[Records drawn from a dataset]
=====

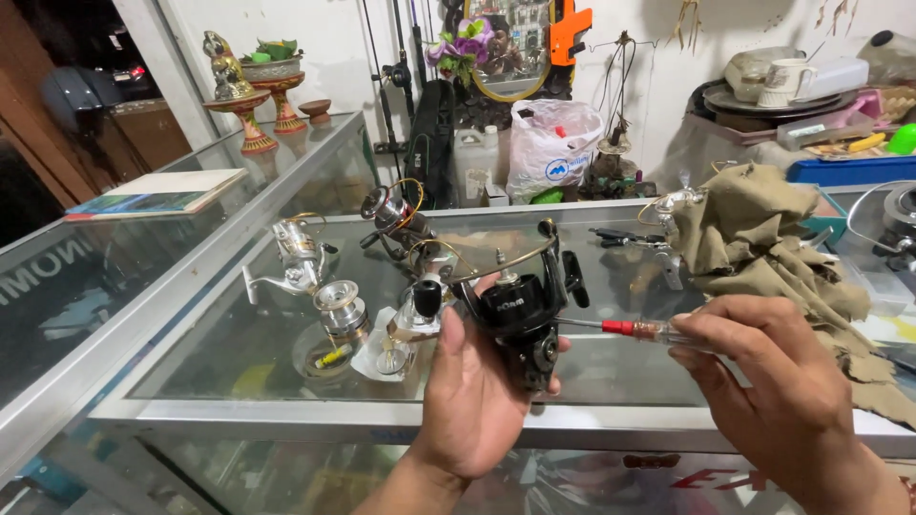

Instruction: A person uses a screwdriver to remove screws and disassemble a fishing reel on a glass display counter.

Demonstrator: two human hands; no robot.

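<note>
The left hand grips a black fishing reel above the glass counter. The right hand pinches a screwdriver, its tip touching the reel's side.

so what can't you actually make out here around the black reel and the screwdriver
- Head view: the tip of the clear-handled screwdriver with a red collar is hidden where it meets the black spinning fishing reel.
- Head view: the reel's near side is covered by the left hand.
- Head view: the right hand hides the handle's end.
- Head view: the crumpled tan cloth covers part of the glass counter.
</note>
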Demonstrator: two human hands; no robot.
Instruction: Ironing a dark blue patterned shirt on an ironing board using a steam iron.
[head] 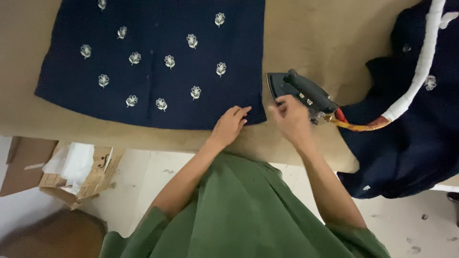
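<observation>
A navy garment (158,62) with small white embroidered flowers lies flat on the tan padded table (306,38). My left hand (229,125) rests palm down on the garment's near right corner, fingers together. My right hand (290,117) hovers just in front of a dark iron (299,91) that stands on the table to the right of the garment; its fingers are loosely curled next to the handle and hold nothing I can see. The iron's cord (416,71), wrapped in white with an orange-red end, runs off to the upper right.
A second heap of navy fabric (411,138) hangs over the table's right side. Below the table's near edge, on the floor at the left, sits an open cardboard box (76,174) with white paper. My green top fills the lower middle.
</observation>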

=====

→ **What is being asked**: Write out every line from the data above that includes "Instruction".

→ **Task answer**:
Instruction: A person uses a screwdriver to remove screws and disassemble a fishing reel on a glass display counter.
Instruction: Ironing a dark blue patterned shirt on an ironing board using a steam iron.

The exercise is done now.